**ASSIGNED TASK**
Skip the images and restate every line of the records exactly.

[Excerpts from a dataset]
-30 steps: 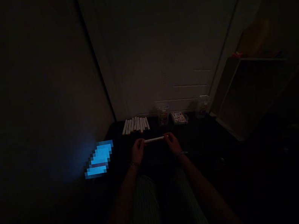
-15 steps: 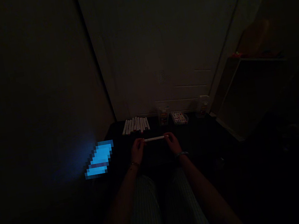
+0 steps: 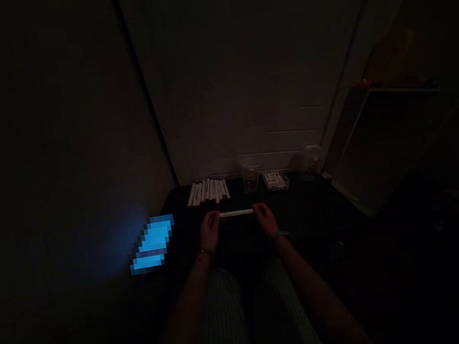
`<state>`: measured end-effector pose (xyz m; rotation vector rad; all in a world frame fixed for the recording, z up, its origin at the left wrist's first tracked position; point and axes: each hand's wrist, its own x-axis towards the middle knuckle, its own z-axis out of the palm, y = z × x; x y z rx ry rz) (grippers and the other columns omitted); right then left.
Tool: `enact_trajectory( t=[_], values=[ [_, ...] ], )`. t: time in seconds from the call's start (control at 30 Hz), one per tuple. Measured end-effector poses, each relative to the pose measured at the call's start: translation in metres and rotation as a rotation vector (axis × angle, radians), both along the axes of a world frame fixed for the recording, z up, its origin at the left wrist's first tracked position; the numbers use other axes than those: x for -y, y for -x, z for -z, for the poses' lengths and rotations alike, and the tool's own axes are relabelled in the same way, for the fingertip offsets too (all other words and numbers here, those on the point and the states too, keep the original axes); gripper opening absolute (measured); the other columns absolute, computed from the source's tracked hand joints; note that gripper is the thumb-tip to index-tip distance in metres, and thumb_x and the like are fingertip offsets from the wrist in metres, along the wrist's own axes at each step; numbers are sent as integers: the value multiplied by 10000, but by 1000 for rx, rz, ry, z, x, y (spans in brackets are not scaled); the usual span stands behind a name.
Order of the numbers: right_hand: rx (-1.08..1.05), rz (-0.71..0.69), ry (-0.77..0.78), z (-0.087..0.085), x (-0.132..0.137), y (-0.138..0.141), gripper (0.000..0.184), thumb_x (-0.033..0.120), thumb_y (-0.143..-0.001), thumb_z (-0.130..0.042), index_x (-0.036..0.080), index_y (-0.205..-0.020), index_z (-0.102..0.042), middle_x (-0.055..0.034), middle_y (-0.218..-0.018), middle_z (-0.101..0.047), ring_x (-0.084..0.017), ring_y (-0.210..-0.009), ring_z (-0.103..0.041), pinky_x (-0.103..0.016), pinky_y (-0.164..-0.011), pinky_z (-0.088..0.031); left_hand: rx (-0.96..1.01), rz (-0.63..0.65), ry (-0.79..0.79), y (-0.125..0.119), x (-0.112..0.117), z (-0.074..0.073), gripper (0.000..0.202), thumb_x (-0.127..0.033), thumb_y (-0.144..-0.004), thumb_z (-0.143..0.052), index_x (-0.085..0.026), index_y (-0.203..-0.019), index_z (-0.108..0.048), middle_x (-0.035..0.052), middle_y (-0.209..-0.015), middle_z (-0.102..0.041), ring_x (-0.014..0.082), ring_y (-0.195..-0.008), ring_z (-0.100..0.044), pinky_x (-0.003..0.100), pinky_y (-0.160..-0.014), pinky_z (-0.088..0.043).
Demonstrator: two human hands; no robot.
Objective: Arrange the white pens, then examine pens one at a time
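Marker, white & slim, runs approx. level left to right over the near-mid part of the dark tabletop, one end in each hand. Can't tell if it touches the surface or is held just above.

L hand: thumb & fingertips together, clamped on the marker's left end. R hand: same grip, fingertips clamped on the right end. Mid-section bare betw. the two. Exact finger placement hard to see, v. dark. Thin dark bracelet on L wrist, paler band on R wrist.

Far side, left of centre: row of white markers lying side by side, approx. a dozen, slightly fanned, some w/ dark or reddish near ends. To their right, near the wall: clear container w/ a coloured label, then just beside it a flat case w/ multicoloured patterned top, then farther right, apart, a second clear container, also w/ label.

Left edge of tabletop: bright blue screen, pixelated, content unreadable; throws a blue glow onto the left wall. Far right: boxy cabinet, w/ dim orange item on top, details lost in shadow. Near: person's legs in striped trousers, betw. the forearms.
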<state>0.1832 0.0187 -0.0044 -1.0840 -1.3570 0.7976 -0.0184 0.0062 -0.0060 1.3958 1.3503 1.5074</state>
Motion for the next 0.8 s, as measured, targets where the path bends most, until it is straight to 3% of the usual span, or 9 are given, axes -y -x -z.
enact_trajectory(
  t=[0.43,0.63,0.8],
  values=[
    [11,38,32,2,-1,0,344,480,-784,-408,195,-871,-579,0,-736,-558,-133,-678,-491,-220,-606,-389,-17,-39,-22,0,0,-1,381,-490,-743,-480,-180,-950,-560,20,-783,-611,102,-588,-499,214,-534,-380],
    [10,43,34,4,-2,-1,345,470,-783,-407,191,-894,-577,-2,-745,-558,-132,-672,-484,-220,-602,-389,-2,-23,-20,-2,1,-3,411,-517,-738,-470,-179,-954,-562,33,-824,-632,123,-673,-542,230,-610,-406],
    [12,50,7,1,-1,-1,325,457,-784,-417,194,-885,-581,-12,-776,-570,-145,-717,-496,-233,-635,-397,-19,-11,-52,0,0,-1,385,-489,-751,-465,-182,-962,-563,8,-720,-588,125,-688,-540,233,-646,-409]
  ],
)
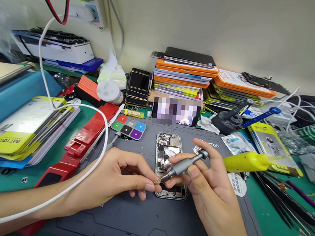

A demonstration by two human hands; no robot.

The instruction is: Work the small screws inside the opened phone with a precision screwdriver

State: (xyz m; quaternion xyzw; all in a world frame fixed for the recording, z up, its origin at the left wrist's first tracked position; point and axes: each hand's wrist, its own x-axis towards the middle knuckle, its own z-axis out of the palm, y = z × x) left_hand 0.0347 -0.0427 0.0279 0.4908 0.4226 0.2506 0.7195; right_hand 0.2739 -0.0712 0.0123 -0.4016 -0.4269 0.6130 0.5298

**EXERCISE ANSWER**
-30 steps: 
-15 steps: 
+0 steps: 
`<state>`: measured end-effector pose (xyz m; rotation vector rad; all in a world frame fixed for the recording, z up, its origin at the left wrist's first tracked position; point and axes: each hand's wrist, its own x-axis towards the middle knuckle, its own z-axis out of the palm, y = z × x; x y z rx ry rz) (grippers and the other columns omitted); right then left.
Tool: `enact_trajectory( t=[_], values=[ [_, ...] ], )`. t: time in seconds from the call's start (control at 30 Hz), one per tuple. Measured end-effector poses, each relative to the pose measured at the call's start: translation in metres and rotation as a rotation vector (axis × angle, radians), both along the axes of a world frame fixed for the recording, z up, its origin at the left wrist's first tracked position; the numbers use other axes than those: x for -y, y for -x, z for -z, for the poses' lengths and rotations alike, and the tool's own axes are relabelled in the same way, for the fingertip offsets too (all other words and numbers here, those on the point and the states too, keep the original axes); gripper opening absolute (measured); the other columns absolute, computed from the source's tracked hand joints; note that gripper is the thumb-tip to index-tip distance in metres, and thumb_x and the like are fingertip offsets from the wrist in metres, along the wrist's own axes at each step; numbers are sent as integers: the value multiplied by 10000, but by 1000 for rx, rz, ry, z, x, y (spans in brackets are not scaled); the usual span stands behind a name.
Order of the numbers: right_hand: rx (-1.08..1.05), rz (-0.71..0.69), ry (-0.77..0.78), z (-0.087..0.085), x (-0.132..0.137), y (-0.138..0.141), gripper (0.000..0.184), thumb_x (-0.033..0.120), thumb_y (-0.143..-0.001), thumb_z (-0.130..0.042), index_x (-0.036..0.080), index_y (-0.205..-0.020), index_z (-0.102..0.042), middle_x (-0.055..0.034), middle_y (-0.218..-0.018), middle_z (-0.101..0.047), ring_x (-0.084..0.017), ring_y (-0.210..-0.009), ring_z (-0.103..0.041), pinky_x (-0.103..0.016), pinky_y (-0.164..-0.011), pinky_z (-0.088..0.031); left_hand: rx (-0.96..1.01), rz (-0.63..0.65), ry (-0.79..0.79), y (-0.125..0.119), x (-0.112..0.117), z (-0.074..0.073), gripper (0.000..0.202), thumb_x (-0.127..0.033), thumb_y (-0.144..-0.004), thumb_z (-0.143..0.052), index_x (-0.085..0.026), index_y (-0.203..-0.019), index_z (-0.108..0.048), middle_x (-0.035..0.052), middle_y (-0.209..-0.015), middle_z (-0.102..0.041), ring_x (-0.014..0.082), ring_y (-0.195..-0.008), ring_z (-0.100..0.044), pinky_x (-0.003..0.100), pinky_y (-0.160..-0.014), pinky_z (-0.088..0.043).
Demonstrator: two human hands; no robot.
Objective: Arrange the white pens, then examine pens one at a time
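Marker, white & slim, runs approx. level left to right over the near-mid part of the dark tabletop, one end in each hand. Can't tell if it touches the surface or is held just above.

L hand: thumb & fingertips together, clamped on the marker's left end. R hand: same grip, fingertips clamped on the right end. Mid-section bare betw. the two. Exact finger placement hard to see, v. dark. Thin dark bracelet on L wrist, paler band on R wrist.

Far side, left of centre: row of white markers lying side by side, approx. a dozen, slightly fanned, some w/ dark or reddish near ends. To their right, near the wall: clear container w/ a coloured label, then just beside it a flat case w/ multicoloured patterned top, then farther right, apart, a second clear container, also w/ label.

Left edge of tabletop: bright blue screen, pixelated, content unreadable; throws a blue glow onto the left wall. Far right: boxy cabinet, w/ dim orange item on top, details lost in shadow. Near: person's legs in striped trousers, betw. the forearms.
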<state>0.1832 0.0187 -0.0044 -1.0840 -1.3570 0.7976 -0.0184 0.0062 -0.0060 1.3958 1.3503 1.5074</state>
Motion for the next 0.8 s, as measured, targets where the path bends most, until it is straight to 3% of the usual span, or 9 are given, axes -y -x -z.
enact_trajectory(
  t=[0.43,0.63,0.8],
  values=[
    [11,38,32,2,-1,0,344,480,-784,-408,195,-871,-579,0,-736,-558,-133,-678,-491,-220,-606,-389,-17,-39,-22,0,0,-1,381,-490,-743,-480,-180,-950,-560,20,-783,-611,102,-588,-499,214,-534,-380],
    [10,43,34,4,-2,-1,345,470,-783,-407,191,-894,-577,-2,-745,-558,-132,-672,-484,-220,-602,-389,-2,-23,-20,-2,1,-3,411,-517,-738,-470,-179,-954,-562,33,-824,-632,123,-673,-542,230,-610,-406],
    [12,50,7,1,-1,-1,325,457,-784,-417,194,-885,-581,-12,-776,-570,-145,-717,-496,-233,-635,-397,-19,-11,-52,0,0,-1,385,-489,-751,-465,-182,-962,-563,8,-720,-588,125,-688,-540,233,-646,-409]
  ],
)

A demonstration by two human hands; no robot.

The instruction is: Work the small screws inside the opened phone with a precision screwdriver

State: (xyz m; quaternion xyzw; all in a world frame fixed for the recording, z up, its origin at the left wrist's first tracked position; point and axes: each hand's wrist, its own x-axis towards the middle knuckle, its own z-axis out of the palm, y = z × x) left_hand 0.0347 -0.0427 0.0279 0.4908 0.4226 0.2506 0.7195; right_hand 0.2739 -0.0712 0.0123 -0.4016 -0.4269 0.6130 0.5298

This finishes the answer.